第35章 .
很巧的是,重新再見到夏陽的第二周,戚雲蘇也從私家偵探手中收到夏陽的照片。
偷拍的角度,不同日期不同的穿着,照片的臉都被帽檐蓋住了一半,目的是一樣的,他在跟蹤戚和辛。
“從今年四月份開始就發現這個人,他在戚和辛家對面租了房子,但是不常住,每個月不定期會跟着戚和辛出行,似乎也在監控戚和辛。”
私家偵探也在監控戚和辛,是戚雲蘇一年前找來的。
戚雲蘇原本也以為減少跟這個弟弟的接觸,可以避免兩個人之間那些從小就存在的無形較量,但似乎很難,戚和辛如果生活順意了他能正正常常的,可妻子病逝就如同精神支柱的崩塌,生活不順的矛頭便又會指向他認定從小奪走他一切的戚雲蘇身上。
一年前,戚雲蘇去參加他妻子的葬禮,葬禮之後攙扶着精神很差的戚和辛去休息,途中,又一次聽見他說:“憑什麽我們出生只差十三分鐘你得到的一切都比我好……”
那時候他開始明白,不管自己怎麽做,示弱自己的工作壓力也好,見面不再開車不穿戴任何品牌的服飾也罷,他也嘗試去傾聽這個弟弟的苦衷,但改變不了的,成長環境注定他們不能和平共處。
戚雲蘇也在想辦法,他想活着,就需要把戚和辛這個定時炸彈牽制起來,只是沒有想到夏陽會參與其中。
私家偵探指了指照片說:“他是消防員,曾經執行過一場滅火任務剛好是戚和辛居住的地方,這是我們能查到他跟戚和辛的唯一關聯點。本來想完全查清楚再來跟您報備,但我們的人昨天看到他從租房取走行李箱之後是直接上你家的,他如果是您請來的同行那多少要跟我們透個底,如果不是,現在說了,您自己防着一點。”
“是我朋友,不用管他。”戚雲蘇手裏的照片沉甸甸的。在幾張隐約能看清表情的照片裏,夏陽的暴戾神色清晰可見。
戚雲蘇不明白的事情太多,他不懂夏陽對自己是什麽感情,連最早那些愛意從何而生他都看不懂,以為自己不出現,夏陽頂多把他當成記憶中無關緊要的舊友,久了就忘了,但似乎不是這樣的。
不是這樣的……
回去的時候夏陽的三個行李箱還擺在客廳中央,這人多能挑事,一棟房子幾間客房不是嫌光線不夠好就是嫌沒帶浴室不方便,寧願躺客廳沙發上。
現在見戚雲蘇回來,就開始跟他挑剔紅酒櫃上那些沒拆封的手辦。
“誰送你的?”夏陽是質問的口氣,一點都不客氣,“連包裝盒都舍不得拆?”
戚雲蘇沒理他,進了廚房拿水喝。
夏陽跟在後面叨叨:“手辦我是行家,要不要我幫你拆開看看,沒準是山寨的,這東西你不能看包裝,包裝就是哄你這種外行的,看起來精致而已。”

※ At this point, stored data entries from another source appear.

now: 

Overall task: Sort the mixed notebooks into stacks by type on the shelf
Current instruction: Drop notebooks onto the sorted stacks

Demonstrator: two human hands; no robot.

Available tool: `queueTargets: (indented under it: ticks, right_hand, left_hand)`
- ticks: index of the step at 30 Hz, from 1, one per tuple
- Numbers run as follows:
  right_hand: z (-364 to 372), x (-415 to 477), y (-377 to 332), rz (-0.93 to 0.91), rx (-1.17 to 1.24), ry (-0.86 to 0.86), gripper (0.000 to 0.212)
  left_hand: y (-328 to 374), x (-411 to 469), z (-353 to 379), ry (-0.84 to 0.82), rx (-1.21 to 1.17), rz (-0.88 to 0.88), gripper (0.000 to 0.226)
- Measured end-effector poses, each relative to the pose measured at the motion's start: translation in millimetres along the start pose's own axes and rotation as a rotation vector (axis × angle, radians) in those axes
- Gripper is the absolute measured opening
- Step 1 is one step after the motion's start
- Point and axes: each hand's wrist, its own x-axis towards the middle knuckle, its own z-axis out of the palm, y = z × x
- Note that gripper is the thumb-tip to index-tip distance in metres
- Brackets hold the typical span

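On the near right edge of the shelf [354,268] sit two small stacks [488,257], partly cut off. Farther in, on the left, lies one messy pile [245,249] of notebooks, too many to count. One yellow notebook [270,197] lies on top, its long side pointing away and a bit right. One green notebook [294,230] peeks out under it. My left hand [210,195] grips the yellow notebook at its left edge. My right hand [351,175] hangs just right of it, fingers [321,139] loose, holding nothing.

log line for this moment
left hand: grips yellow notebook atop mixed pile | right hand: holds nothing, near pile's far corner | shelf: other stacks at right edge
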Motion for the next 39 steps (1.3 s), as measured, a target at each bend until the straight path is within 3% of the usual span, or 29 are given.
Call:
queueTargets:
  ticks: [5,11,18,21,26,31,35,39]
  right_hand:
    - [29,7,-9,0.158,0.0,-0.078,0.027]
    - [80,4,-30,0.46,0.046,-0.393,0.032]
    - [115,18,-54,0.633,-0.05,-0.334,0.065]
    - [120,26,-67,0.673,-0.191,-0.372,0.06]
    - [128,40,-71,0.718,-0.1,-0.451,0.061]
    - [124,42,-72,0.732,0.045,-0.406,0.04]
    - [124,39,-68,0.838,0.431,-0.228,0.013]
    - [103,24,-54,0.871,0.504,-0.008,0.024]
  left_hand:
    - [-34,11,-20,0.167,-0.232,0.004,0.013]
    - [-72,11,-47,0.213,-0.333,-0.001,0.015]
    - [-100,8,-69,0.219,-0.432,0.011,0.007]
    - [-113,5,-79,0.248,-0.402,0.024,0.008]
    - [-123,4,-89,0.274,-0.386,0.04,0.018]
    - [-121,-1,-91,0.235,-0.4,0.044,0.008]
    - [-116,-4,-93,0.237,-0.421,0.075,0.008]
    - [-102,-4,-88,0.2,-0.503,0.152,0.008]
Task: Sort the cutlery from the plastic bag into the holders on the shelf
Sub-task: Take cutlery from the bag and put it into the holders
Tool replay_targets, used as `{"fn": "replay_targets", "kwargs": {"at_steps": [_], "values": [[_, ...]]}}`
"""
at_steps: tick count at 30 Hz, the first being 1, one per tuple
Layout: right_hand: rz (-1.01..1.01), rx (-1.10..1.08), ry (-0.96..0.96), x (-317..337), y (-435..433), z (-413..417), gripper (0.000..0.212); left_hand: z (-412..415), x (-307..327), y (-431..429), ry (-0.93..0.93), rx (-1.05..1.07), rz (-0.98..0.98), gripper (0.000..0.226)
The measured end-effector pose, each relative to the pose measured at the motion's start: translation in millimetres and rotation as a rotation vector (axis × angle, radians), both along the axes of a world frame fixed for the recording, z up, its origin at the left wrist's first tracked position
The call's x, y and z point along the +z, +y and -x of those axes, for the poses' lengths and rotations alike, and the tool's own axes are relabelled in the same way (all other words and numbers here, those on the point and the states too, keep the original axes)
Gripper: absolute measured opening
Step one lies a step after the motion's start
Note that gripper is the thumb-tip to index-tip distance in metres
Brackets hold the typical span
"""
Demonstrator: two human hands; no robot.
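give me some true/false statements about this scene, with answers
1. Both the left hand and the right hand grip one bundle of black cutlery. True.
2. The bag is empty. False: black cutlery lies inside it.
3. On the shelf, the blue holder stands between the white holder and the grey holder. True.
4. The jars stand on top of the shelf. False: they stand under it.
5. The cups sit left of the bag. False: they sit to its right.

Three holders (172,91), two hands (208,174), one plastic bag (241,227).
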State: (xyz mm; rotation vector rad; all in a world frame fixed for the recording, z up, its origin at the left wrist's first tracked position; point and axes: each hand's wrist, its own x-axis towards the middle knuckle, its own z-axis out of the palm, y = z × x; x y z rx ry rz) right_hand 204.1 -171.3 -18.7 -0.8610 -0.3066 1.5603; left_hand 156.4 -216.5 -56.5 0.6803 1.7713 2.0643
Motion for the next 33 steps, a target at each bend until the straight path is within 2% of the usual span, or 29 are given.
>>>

戚雲蘇看了他一眼,夏陽就改口:“也不是說你不懂。我就是好奇誰送你的,我可以跟他交流交流,我是行家。”
“你的假期申請下來了?”戚雲蘇問他。
夏陽點頭,然後說:“別轉移話題。”
“這麽容易就能申請到?”戚雲蘇又問。
“靠人格魅力。”夏陽跟着戚雲蘇走出廚房上樓,一路糾纏手辦的事,“那個什麽,我把我的手辦都拉來了,你紅酒櫃放我的吧,我的保證是正品。”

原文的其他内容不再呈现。